Exercise:
Scan the records that follow, and whenever a line has the word "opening", copy it.
───── Record extracts ─────
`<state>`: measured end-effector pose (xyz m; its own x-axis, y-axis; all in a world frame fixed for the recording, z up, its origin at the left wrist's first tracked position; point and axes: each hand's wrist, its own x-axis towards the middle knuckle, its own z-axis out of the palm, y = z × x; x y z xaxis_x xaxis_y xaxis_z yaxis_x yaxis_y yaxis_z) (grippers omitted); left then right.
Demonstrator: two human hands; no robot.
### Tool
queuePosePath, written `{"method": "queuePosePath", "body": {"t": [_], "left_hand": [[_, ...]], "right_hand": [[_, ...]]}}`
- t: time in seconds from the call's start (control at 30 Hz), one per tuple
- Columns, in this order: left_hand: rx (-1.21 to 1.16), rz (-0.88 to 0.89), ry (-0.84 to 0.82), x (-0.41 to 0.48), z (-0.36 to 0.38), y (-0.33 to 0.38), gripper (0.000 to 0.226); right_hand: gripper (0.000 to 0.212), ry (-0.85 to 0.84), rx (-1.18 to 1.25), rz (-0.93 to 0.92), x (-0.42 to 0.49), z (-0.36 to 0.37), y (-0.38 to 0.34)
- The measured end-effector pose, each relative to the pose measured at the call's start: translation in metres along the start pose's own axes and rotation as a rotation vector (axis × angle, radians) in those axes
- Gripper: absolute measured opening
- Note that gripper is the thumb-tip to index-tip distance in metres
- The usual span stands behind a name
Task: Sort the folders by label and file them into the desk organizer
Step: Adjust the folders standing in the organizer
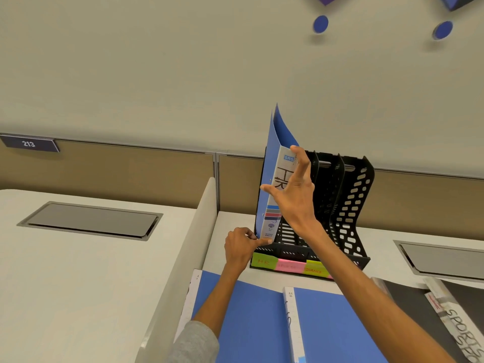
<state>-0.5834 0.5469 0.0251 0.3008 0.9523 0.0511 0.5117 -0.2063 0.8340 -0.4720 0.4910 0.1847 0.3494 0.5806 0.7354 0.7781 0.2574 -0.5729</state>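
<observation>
Left grip (242, 247) pinching bottom corner of upright blue plastic folder (269, 158), long axis vertical, in leftmost slot of black perforated desk organizer (351, 200); right grip (293, 189) spread against spine.

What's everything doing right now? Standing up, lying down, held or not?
Upright blue folder, standing in the organizer's leftmost slot, covers splayed at the top.
Black organizer, standing on the desk.
Left hand, pinching the upright folder's bottom corner.
Right hand, open, fingers spread against the spine.
Blue folders on the desk, lying flat.
SPORTS folder, lying flat.
</observation>
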Motion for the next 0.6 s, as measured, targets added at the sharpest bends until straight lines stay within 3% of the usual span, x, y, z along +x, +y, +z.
{"method": "queuePosePath", "body": {"t": [0.23, 0.43, 0.6], "left_hand": [[0.049, -0.013, 0.004, -0.011, 0.007, 0.000, 0.060], [0.022, -0.026, 0.022, -0.019, 0.009, 0.002, 0.063], [0.098, -0.006, 0.005, -0.018, 0.009, 0.004, 0.071]], "right_hand": [[0.103, 0.064, -0.005, 0.059, -0.004, -0.007, 0.000], [0.101, -0.003, -0.007, 0.106, -0.020, 0.009, 0.000], [0.088, 0.025, 0.014, 0.130, -0.014, 0.007, -0.002]]}}
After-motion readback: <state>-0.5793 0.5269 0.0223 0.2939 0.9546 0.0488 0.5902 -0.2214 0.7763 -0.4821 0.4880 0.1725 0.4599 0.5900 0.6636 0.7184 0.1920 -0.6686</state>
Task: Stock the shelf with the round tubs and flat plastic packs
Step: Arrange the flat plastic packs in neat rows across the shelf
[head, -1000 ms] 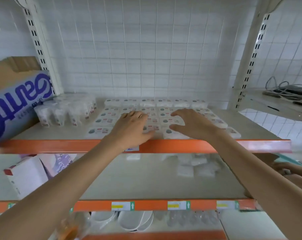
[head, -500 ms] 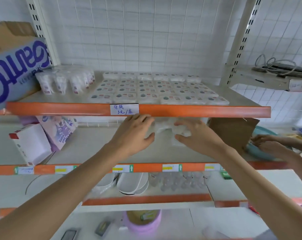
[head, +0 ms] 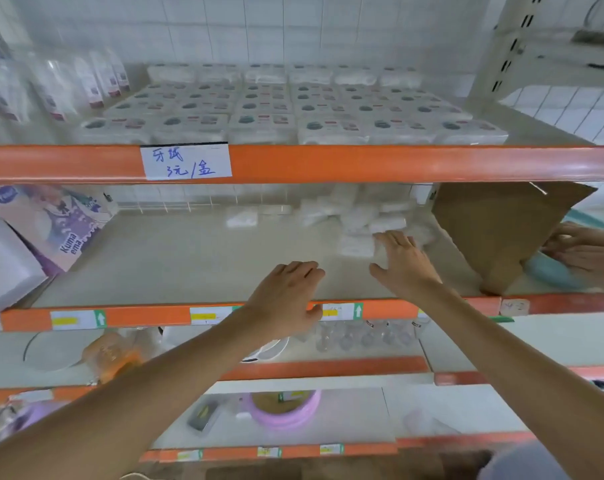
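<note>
Rows of flat plastic packs [head: 269,109] lie in a grid on the top shelf [head: 328,162], with round clear tubs [head: 86,84] at its left end. On the middle shelf [head: 189,258] a loose heap of white packs [head: 359,220] sits at the back right. My right hand [head: 402,261] reaches in with straight fingers, its tips at the front of that heap. Lower and to the left, my left hand [head: 286,296] hovers flat over the shelf's front edge and holds nothing.
A brown cardboard box [head: 501,233] stands at the right of the middle shelf, with another person's hands [head: 584,247] beside it. Purple and white boxes [head: 34,237] fill the left end. Lower shelves hold clear jars [head: 362,336], white bowls and a pink round tub [head: 283,407].
Both hands have left the top shelf's packs and dropped to the middle shelf. The right hand has gone right toward the white heap, and the view has tilted down.
</note>
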Motion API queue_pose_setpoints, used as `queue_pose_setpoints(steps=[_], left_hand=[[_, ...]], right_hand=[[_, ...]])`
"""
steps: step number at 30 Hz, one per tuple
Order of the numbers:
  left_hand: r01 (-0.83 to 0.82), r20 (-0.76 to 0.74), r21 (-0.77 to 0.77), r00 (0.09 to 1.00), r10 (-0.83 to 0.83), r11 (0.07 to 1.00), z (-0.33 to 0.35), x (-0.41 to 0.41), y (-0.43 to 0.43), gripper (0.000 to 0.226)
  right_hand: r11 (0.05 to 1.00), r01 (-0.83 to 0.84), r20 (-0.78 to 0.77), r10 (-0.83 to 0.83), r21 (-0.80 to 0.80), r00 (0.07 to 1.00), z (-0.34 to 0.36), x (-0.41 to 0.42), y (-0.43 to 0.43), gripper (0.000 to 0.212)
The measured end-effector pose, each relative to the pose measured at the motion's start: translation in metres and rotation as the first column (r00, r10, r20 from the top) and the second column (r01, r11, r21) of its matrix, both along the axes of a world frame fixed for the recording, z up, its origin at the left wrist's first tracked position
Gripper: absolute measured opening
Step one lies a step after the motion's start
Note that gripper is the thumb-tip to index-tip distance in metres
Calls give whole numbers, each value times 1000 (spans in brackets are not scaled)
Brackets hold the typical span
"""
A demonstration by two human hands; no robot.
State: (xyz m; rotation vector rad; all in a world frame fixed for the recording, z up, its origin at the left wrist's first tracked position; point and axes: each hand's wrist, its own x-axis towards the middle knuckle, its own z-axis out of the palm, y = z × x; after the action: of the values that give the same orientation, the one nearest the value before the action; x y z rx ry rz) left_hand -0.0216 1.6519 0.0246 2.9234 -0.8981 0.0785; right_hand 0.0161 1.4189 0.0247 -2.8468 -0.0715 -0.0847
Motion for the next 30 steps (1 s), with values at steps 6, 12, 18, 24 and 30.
queue_pose_setpoints(steps=[6, 12, 18, 24, 30], left_hand=[[26, 1, -10, 1000, -26, 1000, -45, 63, -58, 69], [-34, -7, -7, 999, 34, 999, -79, 122, -102, 75], [-30, -51, -41, 998, 28, 999, -98, 144, -106, 65], [-6, 46, -124, 999, 12, 992, -103, 140, -83, 64], [-33, 45, -185, 998, 42, 982, -95, 125, -36, 54]], right_hand=[[995, 92, 71, -90, -29, 993, -26, 67, -49, 67], [990, -36, 153, 57, -136, 987, -53, 109, -75, 58], [980, -56, 311, 114, -190, 944, -69, 118, -79, 43], [973, -62, 320, 134, -224, 938, -66, 126, -75, 40], [975, -125, 362, 185, -183, 913, -76, 97, -50, 31]])
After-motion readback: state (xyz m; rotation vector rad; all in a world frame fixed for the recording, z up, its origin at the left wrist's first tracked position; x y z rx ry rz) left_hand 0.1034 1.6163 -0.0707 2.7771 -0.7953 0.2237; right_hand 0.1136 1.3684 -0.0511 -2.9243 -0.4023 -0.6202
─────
Response below:
- Gripper: absolute measured opening
Gripper: absolute measured opening

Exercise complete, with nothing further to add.